Dex@L-AB attenuated cytokine storm-associated multiple organ damage in vivo
In the event of an infection-induced cytokine storm, multiple organ damage can occur, including acute liver and kidney injury in addition to pulmonary damage [2]. Therefore, it was also investigated whether treatment with Dex@L-AB could protect a number of organs from inflammatory damage in vivo.
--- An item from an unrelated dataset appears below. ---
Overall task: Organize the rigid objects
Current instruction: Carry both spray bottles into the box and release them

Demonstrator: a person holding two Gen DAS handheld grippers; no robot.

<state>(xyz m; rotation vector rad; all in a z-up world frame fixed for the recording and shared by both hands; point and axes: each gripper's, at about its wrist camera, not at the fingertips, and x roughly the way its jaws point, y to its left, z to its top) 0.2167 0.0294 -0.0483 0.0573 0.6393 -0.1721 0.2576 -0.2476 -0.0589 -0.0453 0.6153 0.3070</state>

Following LPS challenge, it was observed that several organs exhibited clear pathological lesions, including hemorrhage and inflammatory cell infiltration. These lesions were observed in the liver, kidney, and spleen. Furthermore, liver necrosis, necrotic shedding of renal tubular epithelial cells to form casts and disorganized germinal centers, were also observed in mice challenged with LPS (Fig. 7A). In contrast, treatment with Dex@L-AB was found to suppress lesion formation in multiple organs. Excessive cytokine production can induce cell death by triggering the overproduction of ROS and subsequent activation of pro-apoptotic signals, ultimately accelerating the onset and progression of organ failure [41]. Furthermore, cellular apoptosis was monitored through immunofluorescence in various tissue sections. As shown in Fig. 7B, the number of apoptotic cells in the major organs (lung, liver and spleen) of LPS-treated mice was significantly elevated in comparison to the control group. However, this elevation was ameliorated by treatment with Dex@L-AB. In conclusion, Dex@L-AB demonstrated remarkable efficacy in the treatment of sepsis-induced organ injury by capitalizing on the advantages of prolonged circulation, macrophage targeting and the synergistic effects of dexamethasone and AB.